Monday, January 19, 2015

Cleanup begins on Yellowstone River for oil leak near Glendive

Cleanup efforts have begun on the Yellowstone River downstream from where an oil leak was reported over the weekend.

According to Paul Peronard, the on-scene coordinator for the U.S. Environmental Protection Agency, crews are using two techniques to cleanup the estimated 50,000 gallons of oil that leaked into the river from the Bridger Pipeline company's Poplar pipeline system on Saturday.

The crews are using a traditional boom, which doesn't work well in the swift water conditions, so it is being backed up by secondary capture point near Crane, which is located between Savage and Sidney about 30 miles away from the spill site.

At the secondary location crews are using what is called an ice slotting technique in which cut holes in the ice and then capture the oil using a boom that is lowered through the ice.

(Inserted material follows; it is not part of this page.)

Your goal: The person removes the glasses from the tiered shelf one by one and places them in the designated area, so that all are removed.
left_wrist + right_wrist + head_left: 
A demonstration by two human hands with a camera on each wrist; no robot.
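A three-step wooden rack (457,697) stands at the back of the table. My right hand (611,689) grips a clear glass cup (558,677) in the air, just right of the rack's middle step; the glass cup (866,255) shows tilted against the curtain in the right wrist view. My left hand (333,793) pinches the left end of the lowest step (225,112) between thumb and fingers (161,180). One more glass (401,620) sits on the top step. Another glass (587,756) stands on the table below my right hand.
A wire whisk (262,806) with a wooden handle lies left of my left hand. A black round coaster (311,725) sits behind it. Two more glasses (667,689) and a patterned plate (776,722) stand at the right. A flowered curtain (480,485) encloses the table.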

Finding a location where the ice was thick enough was difficult because of the condition of the ice needing to be combined with a location to get trucks and pumping equipment to the river.

Should the oil reach Sidney, there is no water intake in Sidney on the Yellowstone River.

There is a water intake for Savage on the Yellowstone River, and crews have placed a preventative boom there and are making preventative arrangements around the Intake Diversion Dam.

The Montana Department of Fish, Wildlife and Parks has joined the emergency response team. Both Pallid Sturgeon, which are endangered, and Paddlefish are in the area.

Crews are attempting to keep oil from getting to the confluence of the Yellowstone and Missouri rivers where both of the fish species spawn.

Meanwhile, authorities said residents in the Glendive area who have smelled petroleum in their water need to call 406-377-3318 ext 16. The number connects to a city office, but they are taking information off an answering machine because the office is closed.

Callers will need to leave their name, number, and the address of where the smell was detected.

Officials are mapping out where the smells are reported.

As of 11:30 a.m. Monday, authorities said they still believe there is not a problem in the water distribution system. They have flown samples out of the water treatment plant in Glendive to a lab in Billings to be tested.